Your objective: One range is to be output from the listing below, exactly as written: the line with "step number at" to the line with "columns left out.", both kept.
(Beginning of Material provided)
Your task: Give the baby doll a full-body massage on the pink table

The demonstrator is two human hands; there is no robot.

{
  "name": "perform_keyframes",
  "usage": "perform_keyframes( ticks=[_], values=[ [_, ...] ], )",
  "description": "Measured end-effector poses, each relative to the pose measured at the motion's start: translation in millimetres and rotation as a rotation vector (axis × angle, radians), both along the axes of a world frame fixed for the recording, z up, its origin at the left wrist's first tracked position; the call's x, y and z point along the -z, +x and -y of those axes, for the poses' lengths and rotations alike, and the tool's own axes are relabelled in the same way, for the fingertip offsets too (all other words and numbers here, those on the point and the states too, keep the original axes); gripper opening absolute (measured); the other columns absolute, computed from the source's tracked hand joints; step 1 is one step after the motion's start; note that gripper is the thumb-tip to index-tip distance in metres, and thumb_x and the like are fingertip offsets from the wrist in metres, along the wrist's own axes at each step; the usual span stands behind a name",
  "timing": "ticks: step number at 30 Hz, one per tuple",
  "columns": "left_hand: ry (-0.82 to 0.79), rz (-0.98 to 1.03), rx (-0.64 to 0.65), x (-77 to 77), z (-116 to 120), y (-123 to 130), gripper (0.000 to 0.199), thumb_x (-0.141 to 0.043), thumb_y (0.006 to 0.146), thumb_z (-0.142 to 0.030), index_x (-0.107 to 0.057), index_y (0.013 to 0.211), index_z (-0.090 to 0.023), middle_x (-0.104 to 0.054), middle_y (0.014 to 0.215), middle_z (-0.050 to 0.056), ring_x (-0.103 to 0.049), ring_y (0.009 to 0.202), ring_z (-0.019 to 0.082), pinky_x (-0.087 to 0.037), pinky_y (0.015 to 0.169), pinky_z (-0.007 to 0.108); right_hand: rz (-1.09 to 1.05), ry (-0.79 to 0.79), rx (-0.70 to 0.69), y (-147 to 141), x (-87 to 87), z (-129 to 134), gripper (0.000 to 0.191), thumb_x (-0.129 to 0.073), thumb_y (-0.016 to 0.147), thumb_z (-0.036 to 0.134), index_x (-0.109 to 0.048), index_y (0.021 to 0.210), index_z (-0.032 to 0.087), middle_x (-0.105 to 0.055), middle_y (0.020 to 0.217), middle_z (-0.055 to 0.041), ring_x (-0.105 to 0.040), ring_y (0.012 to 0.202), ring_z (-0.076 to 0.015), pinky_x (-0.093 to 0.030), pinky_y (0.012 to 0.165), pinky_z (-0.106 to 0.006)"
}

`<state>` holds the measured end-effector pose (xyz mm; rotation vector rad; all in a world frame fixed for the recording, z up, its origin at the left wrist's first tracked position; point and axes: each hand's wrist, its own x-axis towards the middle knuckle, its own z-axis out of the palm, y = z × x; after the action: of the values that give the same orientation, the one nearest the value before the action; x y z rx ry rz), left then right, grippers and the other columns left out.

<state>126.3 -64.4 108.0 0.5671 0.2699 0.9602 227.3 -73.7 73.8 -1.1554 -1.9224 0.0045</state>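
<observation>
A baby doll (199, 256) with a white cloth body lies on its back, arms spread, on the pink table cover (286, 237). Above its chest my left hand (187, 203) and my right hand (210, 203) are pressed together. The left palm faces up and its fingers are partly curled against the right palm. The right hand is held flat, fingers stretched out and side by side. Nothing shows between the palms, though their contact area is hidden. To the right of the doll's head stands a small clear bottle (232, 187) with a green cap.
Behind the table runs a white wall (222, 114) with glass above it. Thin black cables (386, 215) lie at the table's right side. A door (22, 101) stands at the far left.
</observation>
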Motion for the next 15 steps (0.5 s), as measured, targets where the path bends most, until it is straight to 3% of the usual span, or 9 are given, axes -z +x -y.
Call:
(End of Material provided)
Response for this exercise:
  "timing": "ticks: step number at 30 Hz, one per tuple",
  "columns": "left_hand: ry (-0.82 to 0.79), rz (-0.98 to 1.03), rx (-0.64 to 0.65), x (-77 to 77), z (-116 to 120), y (-123 to 130), gripper (0.000 to 0.199), thumb_x (-0.141 to 0.043), thumb_y (0.006 to 0.146), thumb_z (-0.142 to 0.030), index_x (-0.107 to 0.057), index_y (0.013 to 0.211), index_z (-0.090 to 0.023), middle_x (-0.104 to 0.054), middle_y (0.014 to 0.215), middle_z (-0.050 to 0.056), ring_x (-0.103 to 0.049), ring_y (0.009 to 0.202), ring_z (-0.019 to 0.082), pinky_x (-0.087 to 0.037), pinky_y (0.015 to 0.169), pinky_z (-0.007 to 0.108); right_hand: rz (-1.09 to 1.05), ry (-0.79 to 0.79), rx (-0.70 to 0.69), y (-147 to 141), x (-87 to 87), z (-129 to 134), gripper (0.000 to 0.191), thumb_x (-0.129 to 0.073), thumb_y (-0.016 to 0.147), thumb_z (-0.036 to 0.134), index_x (-0.109 to 0.048), index_y (0.021 to 0.210), index_z (-0.032 to 0.087), middle_x (-0.105 to 0.055), middle_y (0.020 to 0.217), middle_z (-0.055 to 0.041), ring_x (-0.105 to 0.040), ring_y (0.012 to 0.202), ring_z (-0.076 to 0.015), pinky_x (-0.093 to 0.030), pinky_y (0.012 to 0.165), pinky_z (-0.106 to 0.006)"
}

`<state>` holds the measured end-effector pose (xyz mm; rotation vector rad; all in a world frame fixed for the recording, z up, its origin at the left wrist's first tracked position; point and axes: each hand's wrist, its own x-axis towards the middle knuckle, its own z-axis out of the palm, y = z × x; after the action: of the values that give the same orientation, the one nearest the value before the action; x y z rx ry rz), left then right, grippers and the other columns left out.

No other output was requested.